PDFs are an entirely different approach. The format is open
and available, but it's extremely complex. I once delved into
writing a PDF parser and gave up. It was just too much work.
PDFs themselves are not lockable. The restriction is just a flag
saved in the file. It only functions if the program that opens
the PDF checks the flag and acts accordingly. Most PDF software
does follow the flag's directive, but it doesn't have to. It's actually
an arbitrary crippling that could just as easily be done with any
file format. I suppose the only reason that PDF readers build in
"cripple-respect" is because Adobe started that tradition
by positioning PDF as an opaque digital object to transfer corproate
letterheads and magazine excerpts from the source to a remote
printer.

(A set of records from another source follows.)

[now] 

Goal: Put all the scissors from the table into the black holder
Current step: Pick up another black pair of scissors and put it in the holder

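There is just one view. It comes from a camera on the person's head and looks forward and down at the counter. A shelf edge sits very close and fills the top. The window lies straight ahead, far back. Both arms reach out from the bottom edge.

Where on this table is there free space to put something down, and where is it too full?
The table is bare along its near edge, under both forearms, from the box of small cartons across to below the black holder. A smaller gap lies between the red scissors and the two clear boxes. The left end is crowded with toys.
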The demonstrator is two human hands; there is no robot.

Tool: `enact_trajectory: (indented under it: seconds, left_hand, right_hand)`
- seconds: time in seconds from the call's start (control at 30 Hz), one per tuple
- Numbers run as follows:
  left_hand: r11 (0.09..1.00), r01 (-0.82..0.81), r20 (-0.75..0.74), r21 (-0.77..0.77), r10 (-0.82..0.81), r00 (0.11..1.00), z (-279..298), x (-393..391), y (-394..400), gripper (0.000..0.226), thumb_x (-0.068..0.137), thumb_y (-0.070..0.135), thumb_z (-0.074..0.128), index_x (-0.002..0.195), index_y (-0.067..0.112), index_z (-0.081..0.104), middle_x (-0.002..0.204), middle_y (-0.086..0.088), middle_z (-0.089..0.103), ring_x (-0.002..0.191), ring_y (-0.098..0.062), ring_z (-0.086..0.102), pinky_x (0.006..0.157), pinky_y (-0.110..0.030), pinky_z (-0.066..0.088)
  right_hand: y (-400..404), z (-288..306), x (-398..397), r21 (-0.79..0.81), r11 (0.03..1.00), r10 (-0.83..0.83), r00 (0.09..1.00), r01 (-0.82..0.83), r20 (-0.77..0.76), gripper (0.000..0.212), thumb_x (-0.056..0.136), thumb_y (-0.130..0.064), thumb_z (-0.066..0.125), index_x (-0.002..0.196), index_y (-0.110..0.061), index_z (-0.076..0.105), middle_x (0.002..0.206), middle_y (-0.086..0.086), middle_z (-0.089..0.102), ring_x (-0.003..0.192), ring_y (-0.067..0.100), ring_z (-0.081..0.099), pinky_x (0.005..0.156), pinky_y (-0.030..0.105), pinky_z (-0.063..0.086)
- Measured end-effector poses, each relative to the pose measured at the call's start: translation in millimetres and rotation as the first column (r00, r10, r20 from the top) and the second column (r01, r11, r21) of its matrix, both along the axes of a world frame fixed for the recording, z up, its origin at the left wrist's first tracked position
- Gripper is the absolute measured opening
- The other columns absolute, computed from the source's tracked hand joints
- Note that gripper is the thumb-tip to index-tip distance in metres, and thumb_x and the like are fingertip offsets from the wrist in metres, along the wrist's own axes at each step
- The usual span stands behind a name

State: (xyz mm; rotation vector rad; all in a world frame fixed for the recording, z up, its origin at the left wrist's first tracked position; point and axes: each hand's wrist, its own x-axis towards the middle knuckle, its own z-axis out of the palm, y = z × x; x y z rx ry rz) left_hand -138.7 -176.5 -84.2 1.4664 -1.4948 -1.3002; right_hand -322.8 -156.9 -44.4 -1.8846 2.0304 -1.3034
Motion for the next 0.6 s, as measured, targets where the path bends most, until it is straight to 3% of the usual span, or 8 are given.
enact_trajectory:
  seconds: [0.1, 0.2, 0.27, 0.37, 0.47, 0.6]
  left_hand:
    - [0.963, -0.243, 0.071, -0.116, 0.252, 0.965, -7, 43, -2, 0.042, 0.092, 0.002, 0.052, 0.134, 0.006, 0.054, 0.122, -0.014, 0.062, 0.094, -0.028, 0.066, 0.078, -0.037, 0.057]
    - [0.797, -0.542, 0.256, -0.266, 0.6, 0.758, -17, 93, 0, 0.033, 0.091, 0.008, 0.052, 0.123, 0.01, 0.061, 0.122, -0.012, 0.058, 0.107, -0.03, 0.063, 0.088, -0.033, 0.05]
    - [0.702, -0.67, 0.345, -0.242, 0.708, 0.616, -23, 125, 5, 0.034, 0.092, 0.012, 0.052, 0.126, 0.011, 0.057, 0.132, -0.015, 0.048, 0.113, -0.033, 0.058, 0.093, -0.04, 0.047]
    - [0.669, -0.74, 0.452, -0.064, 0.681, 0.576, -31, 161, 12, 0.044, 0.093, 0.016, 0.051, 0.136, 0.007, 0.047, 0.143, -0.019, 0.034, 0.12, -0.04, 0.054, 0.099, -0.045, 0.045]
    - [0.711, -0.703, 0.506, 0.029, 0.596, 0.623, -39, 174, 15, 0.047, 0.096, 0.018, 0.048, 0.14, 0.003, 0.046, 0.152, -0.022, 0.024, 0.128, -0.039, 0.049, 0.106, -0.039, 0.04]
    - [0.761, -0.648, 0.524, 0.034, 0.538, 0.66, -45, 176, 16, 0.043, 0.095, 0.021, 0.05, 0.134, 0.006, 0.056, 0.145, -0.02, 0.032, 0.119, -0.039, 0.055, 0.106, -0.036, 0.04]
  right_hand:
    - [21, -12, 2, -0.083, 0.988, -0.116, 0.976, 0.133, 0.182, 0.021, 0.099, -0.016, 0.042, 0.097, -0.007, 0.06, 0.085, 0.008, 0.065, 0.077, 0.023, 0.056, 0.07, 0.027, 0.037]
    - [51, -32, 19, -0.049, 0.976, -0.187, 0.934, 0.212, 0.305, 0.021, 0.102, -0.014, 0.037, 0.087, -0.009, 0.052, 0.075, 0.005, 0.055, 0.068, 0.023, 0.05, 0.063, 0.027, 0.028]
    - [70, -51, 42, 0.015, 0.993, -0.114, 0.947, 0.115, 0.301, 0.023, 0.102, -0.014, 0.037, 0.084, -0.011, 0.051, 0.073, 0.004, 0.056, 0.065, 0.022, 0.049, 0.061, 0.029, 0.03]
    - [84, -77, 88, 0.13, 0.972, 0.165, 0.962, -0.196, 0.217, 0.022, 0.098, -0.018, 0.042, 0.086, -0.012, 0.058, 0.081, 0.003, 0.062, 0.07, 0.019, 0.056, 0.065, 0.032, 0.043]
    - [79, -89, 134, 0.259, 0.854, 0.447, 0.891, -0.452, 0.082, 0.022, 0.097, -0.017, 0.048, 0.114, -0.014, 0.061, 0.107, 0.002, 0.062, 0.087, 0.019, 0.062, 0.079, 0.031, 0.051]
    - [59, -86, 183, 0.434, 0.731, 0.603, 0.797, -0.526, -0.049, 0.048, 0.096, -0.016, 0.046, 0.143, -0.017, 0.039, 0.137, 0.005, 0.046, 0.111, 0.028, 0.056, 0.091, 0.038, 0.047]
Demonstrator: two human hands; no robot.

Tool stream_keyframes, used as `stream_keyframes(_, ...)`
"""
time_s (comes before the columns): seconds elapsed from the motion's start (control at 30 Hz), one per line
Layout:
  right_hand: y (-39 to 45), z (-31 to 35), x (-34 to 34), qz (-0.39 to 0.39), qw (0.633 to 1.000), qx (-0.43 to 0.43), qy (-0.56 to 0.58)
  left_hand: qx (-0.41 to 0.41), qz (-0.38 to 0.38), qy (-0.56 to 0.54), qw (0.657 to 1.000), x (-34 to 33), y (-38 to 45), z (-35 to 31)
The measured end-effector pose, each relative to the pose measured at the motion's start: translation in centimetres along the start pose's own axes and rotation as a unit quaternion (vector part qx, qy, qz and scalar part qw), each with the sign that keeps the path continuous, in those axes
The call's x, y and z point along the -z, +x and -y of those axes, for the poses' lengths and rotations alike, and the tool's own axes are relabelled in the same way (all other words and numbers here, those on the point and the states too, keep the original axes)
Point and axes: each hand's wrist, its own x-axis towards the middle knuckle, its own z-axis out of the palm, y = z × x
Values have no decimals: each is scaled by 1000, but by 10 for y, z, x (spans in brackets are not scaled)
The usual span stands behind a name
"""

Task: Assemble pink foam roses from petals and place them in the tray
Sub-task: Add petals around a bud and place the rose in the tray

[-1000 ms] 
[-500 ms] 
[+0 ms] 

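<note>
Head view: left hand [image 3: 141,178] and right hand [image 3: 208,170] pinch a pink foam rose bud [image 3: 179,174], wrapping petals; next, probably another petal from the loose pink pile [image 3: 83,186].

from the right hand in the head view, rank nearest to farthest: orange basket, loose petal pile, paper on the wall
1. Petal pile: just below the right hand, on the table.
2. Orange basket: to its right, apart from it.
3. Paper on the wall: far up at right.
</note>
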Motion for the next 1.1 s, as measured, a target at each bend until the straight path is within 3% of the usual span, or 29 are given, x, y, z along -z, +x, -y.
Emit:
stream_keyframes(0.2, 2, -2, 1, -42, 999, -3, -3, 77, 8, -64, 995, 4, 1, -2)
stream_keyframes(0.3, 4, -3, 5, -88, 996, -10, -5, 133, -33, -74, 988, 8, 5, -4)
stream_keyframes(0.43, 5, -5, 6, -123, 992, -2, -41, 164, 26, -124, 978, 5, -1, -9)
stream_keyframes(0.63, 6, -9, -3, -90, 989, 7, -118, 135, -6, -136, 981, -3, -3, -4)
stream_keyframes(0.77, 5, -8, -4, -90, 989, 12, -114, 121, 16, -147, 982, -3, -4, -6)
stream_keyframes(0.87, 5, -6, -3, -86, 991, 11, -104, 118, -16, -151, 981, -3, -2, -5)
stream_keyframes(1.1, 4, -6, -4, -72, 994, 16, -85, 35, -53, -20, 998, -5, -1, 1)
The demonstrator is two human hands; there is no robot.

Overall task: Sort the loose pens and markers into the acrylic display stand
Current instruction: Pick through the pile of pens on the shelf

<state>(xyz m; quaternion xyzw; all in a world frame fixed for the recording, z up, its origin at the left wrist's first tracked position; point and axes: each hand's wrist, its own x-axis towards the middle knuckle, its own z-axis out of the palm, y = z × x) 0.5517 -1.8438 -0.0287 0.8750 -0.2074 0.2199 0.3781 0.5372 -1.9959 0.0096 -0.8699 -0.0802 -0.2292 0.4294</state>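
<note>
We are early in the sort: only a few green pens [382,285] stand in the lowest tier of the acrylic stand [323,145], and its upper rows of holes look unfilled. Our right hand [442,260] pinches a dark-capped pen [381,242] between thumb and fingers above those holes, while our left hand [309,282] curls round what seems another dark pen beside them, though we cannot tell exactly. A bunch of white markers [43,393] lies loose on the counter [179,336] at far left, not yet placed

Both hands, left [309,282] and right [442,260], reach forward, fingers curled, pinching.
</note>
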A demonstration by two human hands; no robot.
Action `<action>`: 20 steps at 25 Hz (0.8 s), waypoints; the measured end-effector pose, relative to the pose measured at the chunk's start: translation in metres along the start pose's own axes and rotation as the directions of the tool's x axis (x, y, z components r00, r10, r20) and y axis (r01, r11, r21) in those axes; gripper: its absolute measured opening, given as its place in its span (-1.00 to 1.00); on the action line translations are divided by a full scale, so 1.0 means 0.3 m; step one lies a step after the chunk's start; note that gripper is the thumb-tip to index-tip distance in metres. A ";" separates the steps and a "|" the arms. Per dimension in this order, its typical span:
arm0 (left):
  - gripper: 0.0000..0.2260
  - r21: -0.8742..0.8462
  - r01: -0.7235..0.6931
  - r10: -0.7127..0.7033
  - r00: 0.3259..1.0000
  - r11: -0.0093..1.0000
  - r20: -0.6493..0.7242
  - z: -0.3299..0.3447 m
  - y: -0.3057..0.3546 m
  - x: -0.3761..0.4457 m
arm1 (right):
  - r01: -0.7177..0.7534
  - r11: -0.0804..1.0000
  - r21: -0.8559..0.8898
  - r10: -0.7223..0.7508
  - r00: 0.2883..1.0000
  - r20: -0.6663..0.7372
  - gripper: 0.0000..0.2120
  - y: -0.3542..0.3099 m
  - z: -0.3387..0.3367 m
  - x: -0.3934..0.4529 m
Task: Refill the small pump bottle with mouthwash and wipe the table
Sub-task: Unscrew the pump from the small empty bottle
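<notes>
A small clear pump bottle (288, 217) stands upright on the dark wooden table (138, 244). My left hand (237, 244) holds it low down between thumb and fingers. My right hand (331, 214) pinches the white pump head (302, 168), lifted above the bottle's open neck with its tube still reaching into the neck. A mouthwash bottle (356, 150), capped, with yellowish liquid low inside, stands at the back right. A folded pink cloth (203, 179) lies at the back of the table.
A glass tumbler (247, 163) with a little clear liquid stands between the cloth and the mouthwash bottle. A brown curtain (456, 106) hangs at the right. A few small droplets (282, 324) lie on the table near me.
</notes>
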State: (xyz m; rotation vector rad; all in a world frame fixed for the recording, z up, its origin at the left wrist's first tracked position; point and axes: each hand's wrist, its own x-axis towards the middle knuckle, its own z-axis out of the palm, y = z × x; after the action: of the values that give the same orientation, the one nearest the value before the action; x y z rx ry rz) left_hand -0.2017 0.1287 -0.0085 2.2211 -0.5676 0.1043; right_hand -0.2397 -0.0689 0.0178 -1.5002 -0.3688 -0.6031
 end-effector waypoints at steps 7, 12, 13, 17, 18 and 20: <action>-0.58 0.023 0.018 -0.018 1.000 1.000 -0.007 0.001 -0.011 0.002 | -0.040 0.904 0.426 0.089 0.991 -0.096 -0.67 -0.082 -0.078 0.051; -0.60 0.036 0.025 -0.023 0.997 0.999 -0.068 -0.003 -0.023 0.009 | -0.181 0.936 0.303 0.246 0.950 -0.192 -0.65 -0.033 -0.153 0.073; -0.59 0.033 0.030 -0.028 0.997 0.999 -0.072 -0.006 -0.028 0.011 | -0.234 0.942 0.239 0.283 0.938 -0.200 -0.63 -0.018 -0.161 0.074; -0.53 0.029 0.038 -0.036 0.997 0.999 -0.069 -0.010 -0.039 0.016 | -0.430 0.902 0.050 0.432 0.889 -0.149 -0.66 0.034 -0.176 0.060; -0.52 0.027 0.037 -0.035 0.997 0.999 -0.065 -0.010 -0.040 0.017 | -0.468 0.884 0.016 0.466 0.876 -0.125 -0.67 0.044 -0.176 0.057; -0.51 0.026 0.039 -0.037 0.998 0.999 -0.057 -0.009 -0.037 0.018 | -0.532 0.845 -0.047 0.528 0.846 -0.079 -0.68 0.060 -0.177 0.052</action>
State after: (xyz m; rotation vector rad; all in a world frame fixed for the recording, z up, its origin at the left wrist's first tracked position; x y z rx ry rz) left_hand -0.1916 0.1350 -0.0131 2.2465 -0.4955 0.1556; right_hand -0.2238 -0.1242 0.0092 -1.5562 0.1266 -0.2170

In other words, PDFs (and to some extent DOCs) provided
the illusion of paper-like palpability to a business world accustomed
to being awash in official documents printed on paper. Yet the
PDF file itself actually has no restrictions. It's immutability based on
mutually agreed illusion. :)

I've recompiled XPDF and SumatraPDF myself, to ignore the
restrictions flag. It only requires editing the code to not check the
flag. Both XPDF and Sumatra are OSS. I haven't made my code public
only because I wanted to respect the intentions of the OSS authors.

The problem here, to my mind, is that
a lot of people put restrictions on their PDFs for no good reason.
If I download a PDF and want to read it, I usually want to translate
it to plain text because PDF format is a pain in the neck. It's designed
for printing, not for reading. On the other hand, if I print it I usually
want to print it as plain text, too, so as not to waste ink on pointless
page decoration. In most cases there's no reason for limitations in that
regard.

Examples:
1) A few years ago I was in a car accident and downloaded the report
form. It was a PDF. I had to fill out 3 copies. But the State of Mass.
had locked the file so that I couldn't edit it! I ended up doing 2
screen shots and filling in the form as a BMP in Paint Shop Pro. Then
I printed the BMPs. I'm guessing that someone in state gov't just
locked the PDF without thinking, with some vague notion that official
documents are too official to leave unlocked.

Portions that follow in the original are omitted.